Task to carry out
How many lines below contain the string "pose"? Reply with the figure and no further words.

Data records
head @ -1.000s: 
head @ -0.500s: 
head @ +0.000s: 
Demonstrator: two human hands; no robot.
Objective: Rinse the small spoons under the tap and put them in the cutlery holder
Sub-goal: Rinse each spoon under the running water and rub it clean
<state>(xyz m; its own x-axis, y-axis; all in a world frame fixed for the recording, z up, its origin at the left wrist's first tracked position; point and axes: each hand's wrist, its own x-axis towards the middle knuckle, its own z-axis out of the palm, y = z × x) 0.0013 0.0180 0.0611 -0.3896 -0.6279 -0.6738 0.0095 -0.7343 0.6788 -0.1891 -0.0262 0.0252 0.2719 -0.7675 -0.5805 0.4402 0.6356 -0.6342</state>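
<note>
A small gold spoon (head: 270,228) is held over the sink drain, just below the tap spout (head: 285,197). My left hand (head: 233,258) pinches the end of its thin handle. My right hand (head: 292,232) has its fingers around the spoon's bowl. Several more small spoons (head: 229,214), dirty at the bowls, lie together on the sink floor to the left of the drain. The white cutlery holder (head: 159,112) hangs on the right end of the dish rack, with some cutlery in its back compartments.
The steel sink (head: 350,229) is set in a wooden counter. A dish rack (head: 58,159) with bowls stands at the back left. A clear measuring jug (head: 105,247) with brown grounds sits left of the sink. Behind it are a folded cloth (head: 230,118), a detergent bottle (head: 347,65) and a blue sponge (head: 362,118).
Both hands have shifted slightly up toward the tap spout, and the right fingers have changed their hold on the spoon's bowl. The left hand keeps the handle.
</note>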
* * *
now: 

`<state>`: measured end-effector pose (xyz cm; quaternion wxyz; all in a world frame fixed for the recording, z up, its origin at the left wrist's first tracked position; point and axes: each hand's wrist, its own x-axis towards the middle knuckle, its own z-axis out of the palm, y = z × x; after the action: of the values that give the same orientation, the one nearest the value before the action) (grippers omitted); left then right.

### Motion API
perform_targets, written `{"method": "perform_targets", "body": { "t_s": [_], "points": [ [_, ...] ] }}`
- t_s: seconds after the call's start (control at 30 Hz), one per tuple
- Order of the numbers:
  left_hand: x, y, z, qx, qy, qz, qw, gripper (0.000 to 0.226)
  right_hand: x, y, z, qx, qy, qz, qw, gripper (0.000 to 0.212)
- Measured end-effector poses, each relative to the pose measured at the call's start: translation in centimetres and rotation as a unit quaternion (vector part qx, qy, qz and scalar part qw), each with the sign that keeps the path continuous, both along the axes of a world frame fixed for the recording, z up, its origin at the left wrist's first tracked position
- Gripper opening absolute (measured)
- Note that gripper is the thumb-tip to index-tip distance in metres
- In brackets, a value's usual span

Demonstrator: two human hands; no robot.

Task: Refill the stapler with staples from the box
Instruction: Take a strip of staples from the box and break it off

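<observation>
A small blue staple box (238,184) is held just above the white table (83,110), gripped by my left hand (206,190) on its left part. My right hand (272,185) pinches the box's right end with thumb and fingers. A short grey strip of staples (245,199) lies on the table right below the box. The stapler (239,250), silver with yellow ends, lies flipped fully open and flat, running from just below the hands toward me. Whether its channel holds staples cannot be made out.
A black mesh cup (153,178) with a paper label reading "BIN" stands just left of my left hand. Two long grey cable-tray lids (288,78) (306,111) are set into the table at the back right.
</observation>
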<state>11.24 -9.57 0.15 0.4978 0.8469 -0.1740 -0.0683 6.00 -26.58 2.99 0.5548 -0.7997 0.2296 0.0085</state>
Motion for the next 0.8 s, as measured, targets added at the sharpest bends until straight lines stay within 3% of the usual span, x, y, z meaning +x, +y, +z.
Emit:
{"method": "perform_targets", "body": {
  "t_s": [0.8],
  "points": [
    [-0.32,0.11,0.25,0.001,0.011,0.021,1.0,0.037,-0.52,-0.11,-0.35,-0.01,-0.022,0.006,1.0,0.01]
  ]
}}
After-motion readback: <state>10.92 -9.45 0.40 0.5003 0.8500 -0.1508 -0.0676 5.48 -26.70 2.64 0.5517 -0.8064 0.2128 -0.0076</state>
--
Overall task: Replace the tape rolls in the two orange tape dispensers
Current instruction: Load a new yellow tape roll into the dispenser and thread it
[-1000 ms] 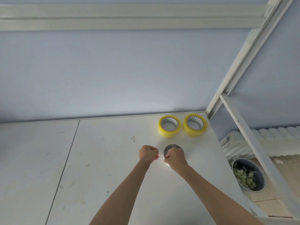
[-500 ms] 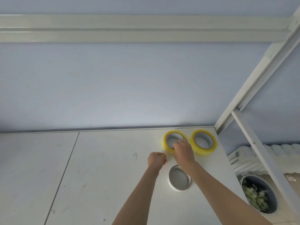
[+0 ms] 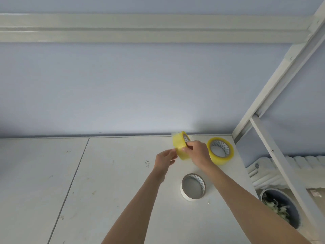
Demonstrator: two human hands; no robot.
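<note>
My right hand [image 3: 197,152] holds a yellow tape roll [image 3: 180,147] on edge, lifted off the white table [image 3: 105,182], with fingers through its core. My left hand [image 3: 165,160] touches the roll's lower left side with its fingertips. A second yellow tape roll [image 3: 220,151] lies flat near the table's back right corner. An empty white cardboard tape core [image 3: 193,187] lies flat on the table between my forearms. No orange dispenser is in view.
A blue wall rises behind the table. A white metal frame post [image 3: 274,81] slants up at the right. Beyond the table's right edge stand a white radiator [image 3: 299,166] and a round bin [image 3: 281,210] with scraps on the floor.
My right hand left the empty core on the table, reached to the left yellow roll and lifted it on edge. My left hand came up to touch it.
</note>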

Task answer
2